To directly assess the role of ddx3xa in the zebrafish Wnt pathway, we quantified the expression of key pathway components in mutants. qRT-PCR analysis showed that at 72 hpf, transcript levels of the downstream effector tcf/lef1 and the core component ctnnb1 (β-catenin) were significantly upregulated, whereas upstream components (wnt3, wnt5b, and dvl2) were significantly downregulated (Figure 8A). This provides the first evidence that ddx3xa mediates Wnt signal transduction through regulators like tcf/lef1, and its loss creates an imbalanced state characterized by aberrant downstream activation coupled with upstream suppression.
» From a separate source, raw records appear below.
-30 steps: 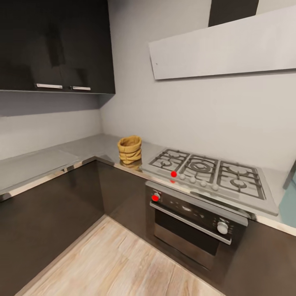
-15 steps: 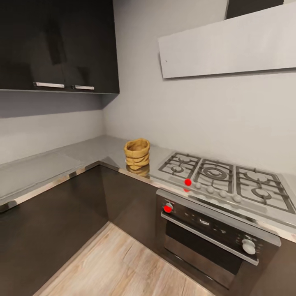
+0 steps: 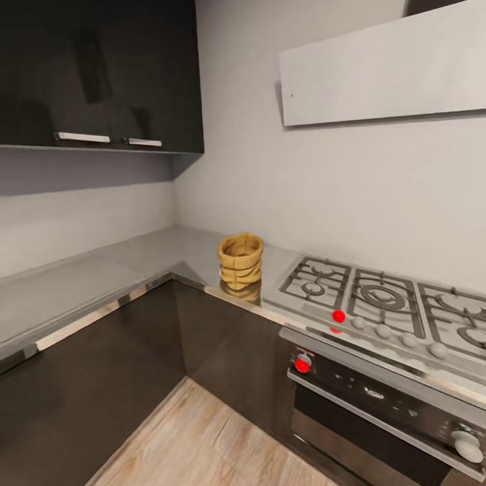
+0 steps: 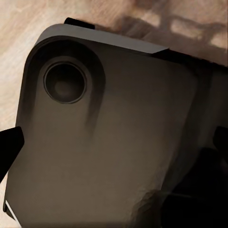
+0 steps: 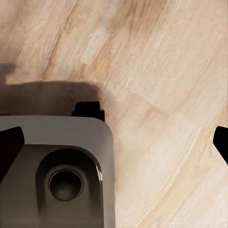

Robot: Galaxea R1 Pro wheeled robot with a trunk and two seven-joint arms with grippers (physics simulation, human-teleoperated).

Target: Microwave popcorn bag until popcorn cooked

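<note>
Where the bench [image 3: 101, 283] turns its corner, the popcorn bag [image 3: 240, 262] stands upright, mouth upward, just beside the hob [image 3: 378, 304]; both grippers' fingertips sit wide apart over wooden floor [image 5: 156, 71].

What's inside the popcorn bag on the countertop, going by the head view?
The popcorn bag stands upright and open-topped on the countertop beside the hob. Through its mouth only the tan inner wall shows; no popcorn is visible, and the bottom is hidden by the rim.
</note>
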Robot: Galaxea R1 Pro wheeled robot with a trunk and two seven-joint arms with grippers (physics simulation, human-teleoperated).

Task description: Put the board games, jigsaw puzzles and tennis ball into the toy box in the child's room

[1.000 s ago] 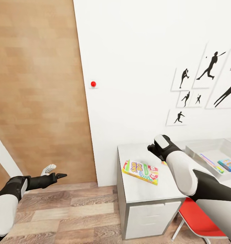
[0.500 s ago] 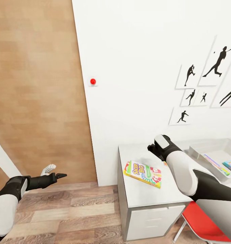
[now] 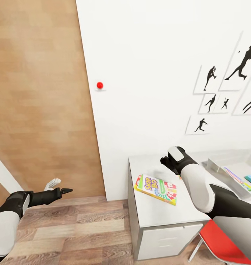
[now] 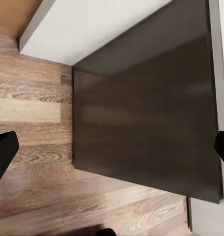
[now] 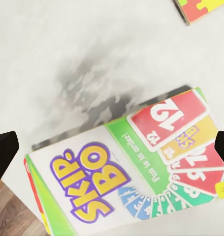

We propose that this dysregulation particularly abnormal Tcf/Lef1 activity serves as a core mechanism underlying the misregulation of critical cardiac genes (bmp4, tbx5), ultimately driving cardiac defects.

Figure 8

Figure 8. Wnt signaling disruption in ddx3xa^−/− zebrafish. (A) Expression of key Wnt signaling components in ddx3xa^−/− larvae at 72 hpf by qRT-PCR (n = 3; *p < 0.05, **p < 0.01, ***p < 0.001 vs. WT). (B) Whole-mount in situ hybridization (WISH) with tbx5 probe at 48 hpf. Numbers indicate identically stained embryos/total processed. Scale bar: 250 μm (applies to B–C). (a) WT dorsal view; (b) ddx3xa^−/− dorsal view; (C) WT lateral view; (D) ddx3xa^−/− lateral view. (C) WISH with bmp4 probe at 48 hpf. (a) WT ventral view; (b) ddx3xa^−/− ventral view. (D) bmp4 expression levels in ddx3xa^−/− embryos at 24, 48, and 96 hpf by qRT-PCR (n = 3; ***p < 0.001 vs. WT; ns: nonsignificant). (E) tbx5 expression levels in ddx3xa^−/− embryos at 24, 48, and 96 hpf by qRT-PCR (n = 3; *p < 0.05, ***p < 0.001 vs. WT).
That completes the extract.